28 de febrero de 2014

"Otro" viaje a Italia (III): Wallace Stevens y Pisa


17 de julio de 2012. Primera parte.

Por uno de esos lapsus con motivos fundados más allá de la falta de concentración, al despertar me viene a la memoria un fragmento de un poema de Wallace Stevens que creo dedicado a Firenze. Recuerdo, más o menos, más menos que más en realidad, los versos "La vida de la ciudad nunca reposa. Tú no lo quieres. / Eso es parte de la vida en tu cuarto. / Sus cúpulas son la arquitectura de tu lecho.". Oigo los gritos de los operarios y paletas que rehabiltan un edificio cercano y contrapongo la presunta quietud de las cúpulas de Stevens al ajetreo que sacude mi modorra. ¿Será así a partir de ahora? ¿Una continua frustración de expectativas literariamente construidas? ¡Son las ocho de la mañana!

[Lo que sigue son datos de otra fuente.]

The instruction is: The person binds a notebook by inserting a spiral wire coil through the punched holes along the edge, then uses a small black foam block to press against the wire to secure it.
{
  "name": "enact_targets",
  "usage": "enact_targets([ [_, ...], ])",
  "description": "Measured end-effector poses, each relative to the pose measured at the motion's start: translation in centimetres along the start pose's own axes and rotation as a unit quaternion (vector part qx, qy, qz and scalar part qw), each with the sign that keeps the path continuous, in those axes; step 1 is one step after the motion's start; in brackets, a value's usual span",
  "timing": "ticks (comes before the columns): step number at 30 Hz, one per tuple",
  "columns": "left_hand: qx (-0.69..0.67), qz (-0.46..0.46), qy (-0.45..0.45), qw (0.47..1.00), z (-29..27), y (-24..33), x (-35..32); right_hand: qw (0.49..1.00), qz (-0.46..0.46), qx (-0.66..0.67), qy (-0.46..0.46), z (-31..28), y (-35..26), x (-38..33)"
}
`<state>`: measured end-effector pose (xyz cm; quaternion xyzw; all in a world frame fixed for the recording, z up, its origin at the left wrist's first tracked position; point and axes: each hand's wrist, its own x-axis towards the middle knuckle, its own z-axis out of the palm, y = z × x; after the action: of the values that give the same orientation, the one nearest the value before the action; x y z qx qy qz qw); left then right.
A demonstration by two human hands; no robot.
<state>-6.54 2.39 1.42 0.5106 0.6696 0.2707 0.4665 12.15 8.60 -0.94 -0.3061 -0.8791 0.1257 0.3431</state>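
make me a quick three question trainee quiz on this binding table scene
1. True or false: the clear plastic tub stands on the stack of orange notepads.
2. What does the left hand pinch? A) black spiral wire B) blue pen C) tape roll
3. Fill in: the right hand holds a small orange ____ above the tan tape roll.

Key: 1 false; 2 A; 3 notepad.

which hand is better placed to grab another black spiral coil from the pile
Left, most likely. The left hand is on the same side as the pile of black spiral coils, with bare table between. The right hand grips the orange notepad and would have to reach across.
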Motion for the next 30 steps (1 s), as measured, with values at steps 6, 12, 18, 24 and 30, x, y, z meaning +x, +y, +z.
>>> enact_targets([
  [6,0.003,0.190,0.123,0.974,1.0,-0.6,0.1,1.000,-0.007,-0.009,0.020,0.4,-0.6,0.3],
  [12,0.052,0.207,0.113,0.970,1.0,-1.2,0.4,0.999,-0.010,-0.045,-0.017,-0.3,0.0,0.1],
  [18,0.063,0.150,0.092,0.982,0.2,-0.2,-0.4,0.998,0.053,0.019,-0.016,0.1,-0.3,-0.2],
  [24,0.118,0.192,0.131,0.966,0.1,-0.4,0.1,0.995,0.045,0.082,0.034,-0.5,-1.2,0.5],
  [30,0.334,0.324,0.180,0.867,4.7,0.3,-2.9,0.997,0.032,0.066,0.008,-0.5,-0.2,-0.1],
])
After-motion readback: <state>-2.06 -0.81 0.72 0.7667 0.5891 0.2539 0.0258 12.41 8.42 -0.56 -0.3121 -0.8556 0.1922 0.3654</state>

No será hasta que ponga orden a estas notas que me aperciba que el poema de Stevens habla sobre Roma y no sobre Firenze y que el fragmento que recordaba decía así:

"(...)
Y tú, tú eres quien lo habla, sin articularlo,
las sílabas más excelsas entre las cosas más excelsas,
el invulnerable entre rudos capitanes,
la desnuda majestad, si lo prefieres, de los arcos
de nidos de pájaros y bóvedas salpicadas por la lluvia.

Los sonidos penetran. Recuérdanse los edificios.
La vida de la ciudad nunca reposa. Tú no lo quieres.
Eso es parte de la vida en tu cuarto.
Sus cúpulas son la arquitectura de tu lecho.
Las campanas repican sin cesar nombres solemnes
en coros y coros de coros,
negándose a que la misericordia sea un misterio
del silencio, y a que cada soledad del sentido
pueda darte más que sus peculiares acordes
y las reverberaciones adheridas en un susurro (...)"

("A un viejo filósofo en Roma", trad. de Alberto Girri).

Tras desayunar con el ruido de los andamios empezamos lo que será nuestro recorrido por el interior de la Toscana por carreteras secundarias hasta Lucca y Pisa. Estaba pensado un camino por rutas principales más rápido y eficiente pero, como de costumbre, entre la ineptitud de uno y la del GPS acabamos realizando un largo itinerario que embellecimos gracias a la percepción de que estábamos efectuando un auténtico viajecito por la Toscana cinematográfica: la de los caminos de cipreses, viñedos, bosques y pequeños pueblos.

Desde Firenze a Pisa logramos cumplir el plan de viaje trazado por Google y el navegador. Ya en Pisa hubimos de aparcar en las afueras y coger un autobús para acercarnos al Duomo: pese a que habíamos llegado relativamente temprano, la ciudad hervía de autobuses y turistas cuya densidad se hacía más sofocante cuanto más nos acercábamos a la Torre. Al pasar bajo la muralla que da entrada al complejo, la Torre, no demasiado majestuosa a la primera mirada, se mostraba rezumante de visitantes: como un tronco devorado por miles de termitas. A los pies del Battistero de Sant Giovanni decenas de turistas tomaban el sol sobre la hierba en pequeños grupos. Por el camino que llevaba al monumento resultaba difícil caminar entre los que se apiñaban en torno a las tiendas de souvenirs, los que se arremolinaban alrededor del o la guía de rigor y todos aquellos que, subidos en los pequeños pilares que festonean la acera izquierda separándola del césped, se tomaban la rigurosa fotografía que simula al protagonista sosteniendo la Torre inclinada. Clàudia fotografió esa serie que ofrecía casi más interés que su ya conocida silueta: ese perfil que aprendimos de pequeños y que muchos de nosotros llevamos grabado en nuestro recuerdo, resultaba, en buena lid goethiana, corresponderse casi exactamente con el objeto real.